◆ Description of the task: Reproduce exactly the lines from the top of the records below through the line holding "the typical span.".

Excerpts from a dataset

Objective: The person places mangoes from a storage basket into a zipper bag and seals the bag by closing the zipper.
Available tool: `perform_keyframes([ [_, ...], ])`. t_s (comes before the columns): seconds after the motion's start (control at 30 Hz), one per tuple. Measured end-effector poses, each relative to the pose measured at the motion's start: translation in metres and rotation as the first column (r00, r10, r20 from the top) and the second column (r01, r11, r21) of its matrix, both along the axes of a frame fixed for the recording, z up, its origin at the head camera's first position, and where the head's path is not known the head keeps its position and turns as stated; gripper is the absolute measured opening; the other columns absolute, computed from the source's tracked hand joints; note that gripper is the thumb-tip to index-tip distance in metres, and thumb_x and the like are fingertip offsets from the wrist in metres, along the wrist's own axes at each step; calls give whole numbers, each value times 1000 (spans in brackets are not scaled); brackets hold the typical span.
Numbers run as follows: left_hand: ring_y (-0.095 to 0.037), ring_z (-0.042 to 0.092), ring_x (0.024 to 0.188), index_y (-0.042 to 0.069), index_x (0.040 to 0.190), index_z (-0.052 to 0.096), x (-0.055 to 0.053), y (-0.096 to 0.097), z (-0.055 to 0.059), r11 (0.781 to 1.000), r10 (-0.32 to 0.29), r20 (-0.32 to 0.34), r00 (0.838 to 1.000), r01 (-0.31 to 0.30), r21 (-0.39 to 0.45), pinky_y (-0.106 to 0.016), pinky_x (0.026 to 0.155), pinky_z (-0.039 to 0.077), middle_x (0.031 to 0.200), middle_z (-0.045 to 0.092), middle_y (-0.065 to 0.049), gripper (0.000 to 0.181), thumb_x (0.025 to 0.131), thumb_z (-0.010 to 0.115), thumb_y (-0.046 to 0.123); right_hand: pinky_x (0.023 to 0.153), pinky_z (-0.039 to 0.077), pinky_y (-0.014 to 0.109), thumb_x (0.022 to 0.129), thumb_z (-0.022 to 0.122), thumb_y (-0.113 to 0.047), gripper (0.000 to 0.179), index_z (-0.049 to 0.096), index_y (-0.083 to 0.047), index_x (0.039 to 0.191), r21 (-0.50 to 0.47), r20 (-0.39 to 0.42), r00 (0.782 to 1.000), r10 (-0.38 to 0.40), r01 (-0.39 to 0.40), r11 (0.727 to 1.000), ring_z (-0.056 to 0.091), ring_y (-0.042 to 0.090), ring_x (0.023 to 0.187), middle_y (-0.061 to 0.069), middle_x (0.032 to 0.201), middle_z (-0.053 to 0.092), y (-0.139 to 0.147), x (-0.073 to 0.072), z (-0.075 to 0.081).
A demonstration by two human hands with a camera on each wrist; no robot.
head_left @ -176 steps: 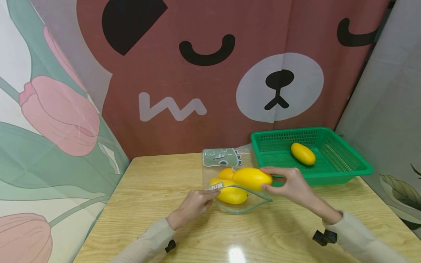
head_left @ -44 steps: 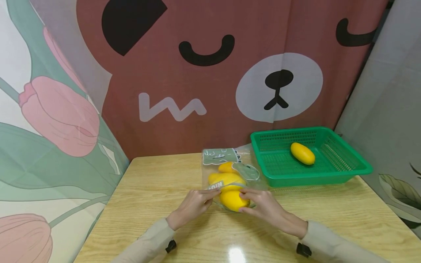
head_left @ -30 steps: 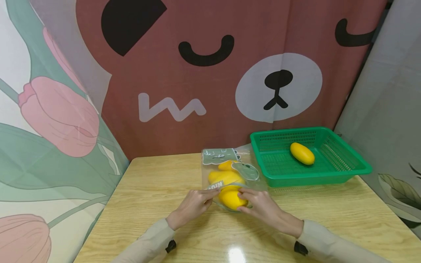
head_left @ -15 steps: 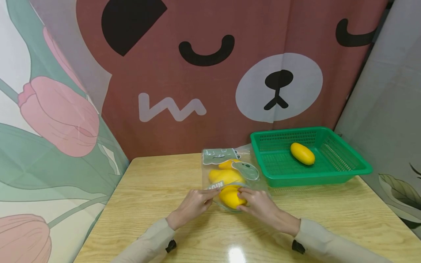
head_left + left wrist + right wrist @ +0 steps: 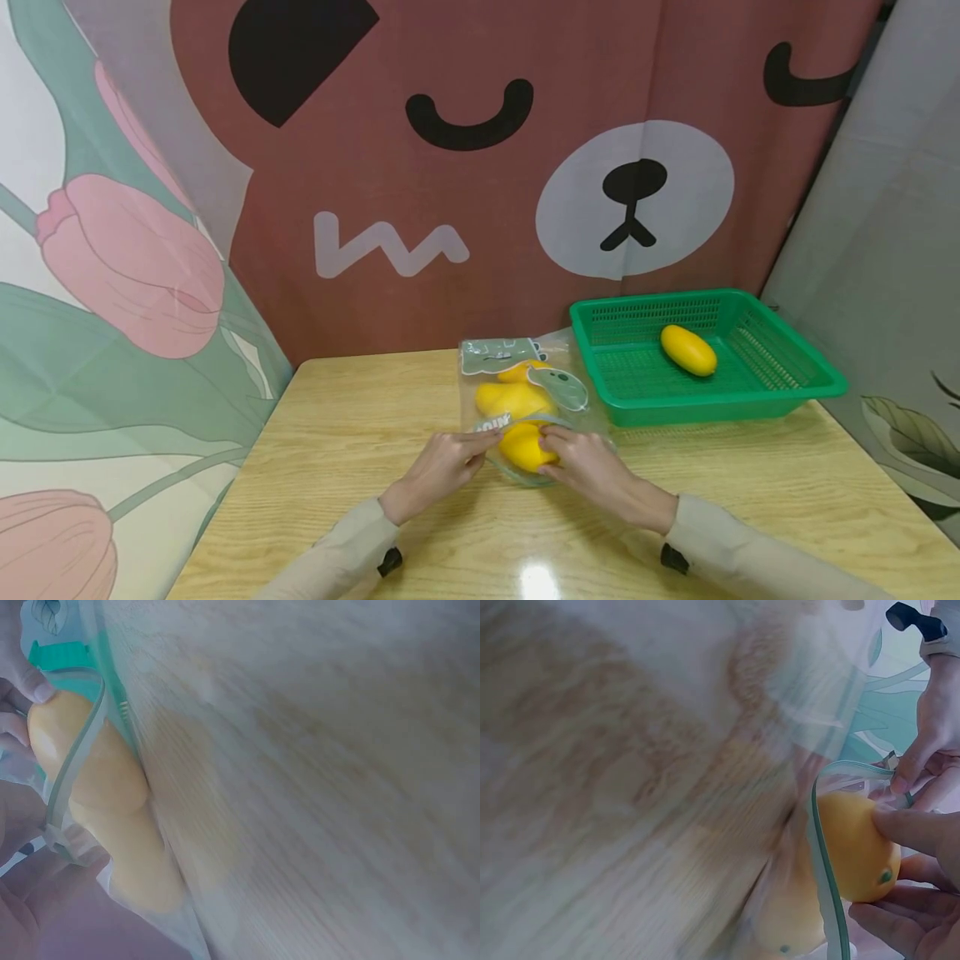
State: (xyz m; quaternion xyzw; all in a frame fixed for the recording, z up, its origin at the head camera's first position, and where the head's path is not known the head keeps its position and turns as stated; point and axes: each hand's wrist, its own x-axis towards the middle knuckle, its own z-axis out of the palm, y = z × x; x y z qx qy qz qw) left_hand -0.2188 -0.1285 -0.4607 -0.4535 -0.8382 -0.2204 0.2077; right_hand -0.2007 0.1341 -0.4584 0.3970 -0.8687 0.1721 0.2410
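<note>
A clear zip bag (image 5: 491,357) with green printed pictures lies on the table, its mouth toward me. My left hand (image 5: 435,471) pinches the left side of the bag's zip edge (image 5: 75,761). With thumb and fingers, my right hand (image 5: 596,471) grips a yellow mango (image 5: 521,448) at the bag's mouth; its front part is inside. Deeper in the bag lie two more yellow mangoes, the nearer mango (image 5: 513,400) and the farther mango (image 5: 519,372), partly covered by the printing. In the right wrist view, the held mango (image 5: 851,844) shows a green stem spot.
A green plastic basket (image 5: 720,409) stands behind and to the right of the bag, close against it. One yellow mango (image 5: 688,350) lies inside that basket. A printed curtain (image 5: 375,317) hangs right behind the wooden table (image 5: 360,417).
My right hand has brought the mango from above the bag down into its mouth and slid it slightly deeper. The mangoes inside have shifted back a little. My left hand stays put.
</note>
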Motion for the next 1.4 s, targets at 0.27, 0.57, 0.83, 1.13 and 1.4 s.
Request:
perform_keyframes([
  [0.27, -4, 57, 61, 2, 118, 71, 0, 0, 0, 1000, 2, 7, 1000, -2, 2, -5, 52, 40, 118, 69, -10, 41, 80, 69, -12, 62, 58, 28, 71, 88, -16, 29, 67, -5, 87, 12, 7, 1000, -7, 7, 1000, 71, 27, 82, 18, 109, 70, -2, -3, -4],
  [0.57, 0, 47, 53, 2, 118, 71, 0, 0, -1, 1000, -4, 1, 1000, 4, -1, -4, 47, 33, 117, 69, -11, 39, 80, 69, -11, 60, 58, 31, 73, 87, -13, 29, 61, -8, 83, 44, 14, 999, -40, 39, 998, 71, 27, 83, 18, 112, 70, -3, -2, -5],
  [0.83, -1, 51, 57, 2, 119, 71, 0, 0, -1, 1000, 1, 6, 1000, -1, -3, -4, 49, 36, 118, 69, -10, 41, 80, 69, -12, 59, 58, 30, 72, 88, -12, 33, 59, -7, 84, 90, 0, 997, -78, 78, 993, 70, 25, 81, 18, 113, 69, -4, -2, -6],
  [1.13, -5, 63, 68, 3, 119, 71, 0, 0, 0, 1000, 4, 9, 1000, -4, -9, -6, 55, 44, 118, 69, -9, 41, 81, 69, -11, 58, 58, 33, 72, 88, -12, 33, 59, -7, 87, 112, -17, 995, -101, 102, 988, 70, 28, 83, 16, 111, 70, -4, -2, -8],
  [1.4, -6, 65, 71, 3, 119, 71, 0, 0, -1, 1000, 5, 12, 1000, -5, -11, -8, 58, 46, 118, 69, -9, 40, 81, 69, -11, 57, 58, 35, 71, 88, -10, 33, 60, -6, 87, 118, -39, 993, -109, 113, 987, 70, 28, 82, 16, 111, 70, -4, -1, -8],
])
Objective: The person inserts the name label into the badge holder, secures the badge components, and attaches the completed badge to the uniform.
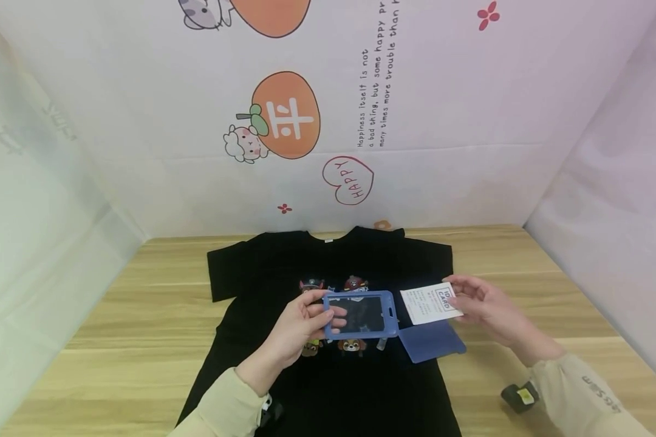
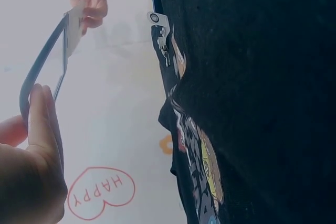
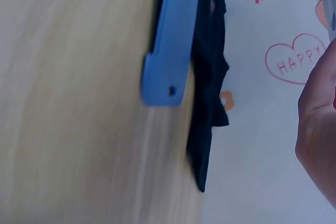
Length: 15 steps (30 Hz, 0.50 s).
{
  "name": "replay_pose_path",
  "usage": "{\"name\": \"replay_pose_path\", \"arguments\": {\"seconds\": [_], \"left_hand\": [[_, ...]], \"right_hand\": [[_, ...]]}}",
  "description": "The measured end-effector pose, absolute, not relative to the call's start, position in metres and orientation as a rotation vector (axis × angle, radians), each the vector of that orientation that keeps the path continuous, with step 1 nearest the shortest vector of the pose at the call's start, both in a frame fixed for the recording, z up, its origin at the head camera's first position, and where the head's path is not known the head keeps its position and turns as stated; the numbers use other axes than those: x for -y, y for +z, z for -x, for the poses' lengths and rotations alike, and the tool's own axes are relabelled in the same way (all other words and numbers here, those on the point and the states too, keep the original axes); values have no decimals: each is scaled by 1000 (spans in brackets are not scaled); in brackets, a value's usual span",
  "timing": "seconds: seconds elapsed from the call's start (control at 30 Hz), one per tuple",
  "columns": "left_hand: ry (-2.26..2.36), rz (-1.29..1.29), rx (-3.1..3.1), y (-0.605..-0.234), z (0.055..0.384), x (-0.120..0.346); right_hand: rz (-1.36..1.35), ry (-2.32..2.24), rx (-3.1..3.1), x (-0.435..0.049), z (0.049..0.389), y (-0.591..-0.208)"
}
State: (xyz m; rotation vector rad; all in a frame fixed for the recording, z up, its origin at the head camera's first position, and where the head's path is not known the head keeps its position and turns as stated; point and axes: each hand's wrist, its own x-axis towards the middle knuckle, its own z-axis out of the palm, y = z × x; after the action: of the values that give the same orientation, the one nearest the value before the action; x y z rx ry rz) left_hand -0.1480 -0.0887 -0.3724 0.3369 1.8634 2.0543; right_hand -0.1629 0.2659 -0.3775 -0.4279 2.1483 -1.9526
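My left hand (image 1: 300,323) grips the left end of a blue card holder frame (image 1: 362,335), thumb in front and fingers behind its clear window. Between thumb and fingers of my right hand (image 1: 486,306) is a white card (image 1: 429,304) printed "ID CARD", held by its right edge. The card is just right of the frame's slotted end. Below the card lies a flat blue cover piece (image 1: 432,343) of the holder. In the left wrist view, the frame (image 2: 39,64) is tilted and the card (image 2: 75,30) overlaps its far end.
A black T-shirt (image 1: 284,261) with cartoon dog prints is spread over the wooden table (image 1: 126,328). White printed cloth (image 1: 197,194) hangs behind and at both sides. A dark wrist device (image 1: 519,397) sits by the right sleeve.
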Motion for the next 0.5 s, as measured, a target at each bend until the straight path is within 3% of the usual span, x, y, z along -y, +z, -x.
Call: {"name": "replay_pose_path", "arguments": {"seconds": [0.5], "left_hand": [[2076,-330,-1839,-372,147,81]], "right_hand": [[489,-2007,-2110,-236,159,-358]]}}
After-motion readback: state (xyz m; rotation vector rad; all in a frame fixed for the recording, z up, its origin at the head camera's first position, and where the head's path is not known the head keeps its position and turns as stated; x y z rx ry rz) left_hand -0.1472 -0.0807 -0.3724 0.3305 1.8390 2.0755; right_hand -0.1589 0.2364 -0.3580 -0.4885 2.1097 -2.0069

◆ Response:
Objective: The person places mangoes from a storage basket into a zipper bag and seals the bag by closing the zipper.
Available tool: `perform_keyframes([ [_, ...], ])`. t_s (comes before the columns): seconds after the motion's start (control at 30 Hz), one per tuple. Measured end-effector poses, each relative to the pose measured at the motion's start: translation in metres and rotation as the first column (r00, r10, r20 from the top) and the second column (r01, r11, r21) of its matrix, both along the axes of a frame fixed for the recording, z up, its origin at the head camera's first position, and where the head's path is not known the head keeps its position and turns as stated; gripper is the absolute measured opening; the other columns absolute, computed from the source's tracked hand joints; note that gripper is the thumb-tip to index-tip distance in metres, and thumb_x and the like are fingertip offsets from the wrist in metres, along the wrist's own axes at each step; calls give whole numbers, each value times 1000 (spans in brackets are not scaled); brackets hold the typical span.

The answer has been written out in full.